Public Symposium: Making the Case for Prince Edward Island to be Canada’s First Carbon-Neutral Province (2017)

Making the Case for Prince Edward Island to be Canada’s First Carbon-Neutral Province


Thursday, October 26, 2017 | 7-9 p.m.

MacKinnon Auditorium, Room 242 McDougall Hall, UPEI Campus


WATCH THE VIDEO
View PowerPoint Slides: Jim Randall Bob Ashley

With so much in the news these days about monster hurricanes and other unusually severe weather events, people are becoming more and more concerned about the long-term impact of climate change. Living on a small, low land-mass as we do, Islanders feel immediately vulnerable to sea-level rise. And so we ask ourselves what can be done about it; and also, how can we, on our own island, provide a model of positive action for elsewhere.
One possibility would be for us to make a concerted attempt to set an example for others – in Canada and beyond – by becoming Canada’s first carbon-neutral province. How this might be done was the topic of a Public Symposium held at UPEI’s MacKinnon Auditorium on Thursday, October 26th, 2017.

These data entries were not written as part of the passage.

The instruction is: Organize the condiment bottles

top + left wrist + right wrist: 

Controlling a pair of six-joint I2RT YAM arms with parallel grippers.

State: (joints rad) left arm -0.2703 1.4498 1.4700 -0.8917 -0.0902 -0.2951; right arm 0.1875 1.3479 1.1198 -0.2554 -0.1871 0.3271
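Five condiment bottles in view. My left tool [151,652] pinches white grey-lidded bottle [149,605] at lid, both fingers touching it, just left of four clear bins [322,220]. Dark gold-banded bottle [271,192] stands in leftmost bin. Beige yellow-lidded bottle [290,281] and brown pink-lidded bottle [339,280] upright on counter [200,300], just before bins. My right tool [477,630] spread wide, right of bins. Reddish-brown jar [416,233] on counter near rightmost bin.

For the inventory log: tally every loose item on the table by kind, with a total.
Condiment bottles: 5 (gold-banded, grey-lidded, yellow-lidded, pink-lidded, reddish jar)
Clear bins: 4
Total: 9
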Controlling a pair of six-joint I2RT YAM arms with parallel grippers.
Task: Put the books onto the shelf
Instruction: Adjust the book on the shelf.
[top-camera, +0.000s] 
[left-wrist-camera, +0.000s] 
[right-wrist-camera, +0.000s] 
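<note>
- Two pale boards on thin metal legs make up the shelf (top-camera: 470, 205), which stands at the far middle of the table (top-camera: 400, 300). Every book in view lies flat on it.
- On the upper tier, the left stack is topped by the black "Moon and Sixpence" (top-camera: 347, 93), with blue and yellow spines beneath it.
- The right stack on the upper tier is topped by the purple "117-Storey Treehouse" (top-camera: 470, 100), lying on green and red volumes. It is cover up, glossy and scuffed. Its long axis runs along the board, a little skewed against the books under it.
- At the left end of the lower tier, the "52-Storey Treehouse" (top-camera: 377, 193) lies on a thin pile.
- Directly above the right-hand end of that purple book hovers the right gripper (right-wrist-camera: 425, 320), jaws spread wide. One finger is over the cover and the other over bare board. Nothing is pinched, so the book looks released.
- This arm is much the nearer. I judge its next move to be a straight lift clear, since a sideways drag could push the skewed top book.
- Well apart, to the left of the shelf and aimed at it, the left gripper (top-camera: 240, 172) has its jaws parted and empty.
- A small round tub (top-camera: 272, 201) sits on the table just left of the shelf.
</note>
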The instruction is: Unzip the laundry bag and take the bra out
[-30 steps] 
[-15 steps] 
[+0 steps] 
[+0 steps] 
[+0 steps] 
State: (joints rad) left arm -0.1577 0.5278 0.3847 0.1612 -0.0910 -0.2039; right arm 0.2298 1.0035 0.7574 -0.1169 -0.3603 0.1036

This event was sponsored by UPEI’s Institute of Island Studies, in conjunction with UPEI Research Services and the UPEI Climate Lab. The title of the Symposium was “Making the Case for Prince Edward Island to be Canada’s First Carbon-Neutral Province.”

SPEAKER & PANELISTS

The principal speaker was Dr. Catherine Potvin, a professor at McGill University and associate staff scientist at the Smithsonian Tropical Research Institute. In the wake of the 150th anniversary of the Charlottetown Conference on Confederation, Dr. Potvin was selected as one of 23 women visionaries for the future of Canada. She leads the group Sustainable Canada Dialogues, a voluntary initiative that mobilizes over 80 researchers from every province, with sustainability being at the heart of their research programs. The objective of Sustainable Canada Dialogues is to identify actions designed to have large, viable impacts to help Canadian governments at all levels to make thoughtful and ambitious commitments to greenhouse-gas emission reductions. Though the scale of the global challenge is enormous, more and more individuals, communities, industries and governments are stepping up to the task.

Dr. Potvin was joined by Mr. Bob Ashley, Chief Administrative Officer for the City of Summerside, which has implemented a number of initiatives, including generating its own electricity. His talk, “Summerside’s Renewable Energy Quest,” illustrated the critical value of a community-owned electric utility as an instrument of public energy policy. Other initiatives include storage for intermittent generation such as wind and solar, building a fleet of electric vehicles, implementing a “Living Lab” program, and a “smarter homes” initiative.

Dr. Jim Randall, the Chair of the Institute of Island Studies and UNESCO Co-chair in Island Studies and Sustainability, spoke about the experiences and challenges of other small islands of the world in their quest to achieve a version of “carbon-neutrality.” An economic and social geographer by training, Jim is a Professor in Island Studies and co-ordinator of the Master of Arts in Island Studies program.

The Symposium was chaired by Dr. Adam Fenech, Director of the UPEI Climate Lab.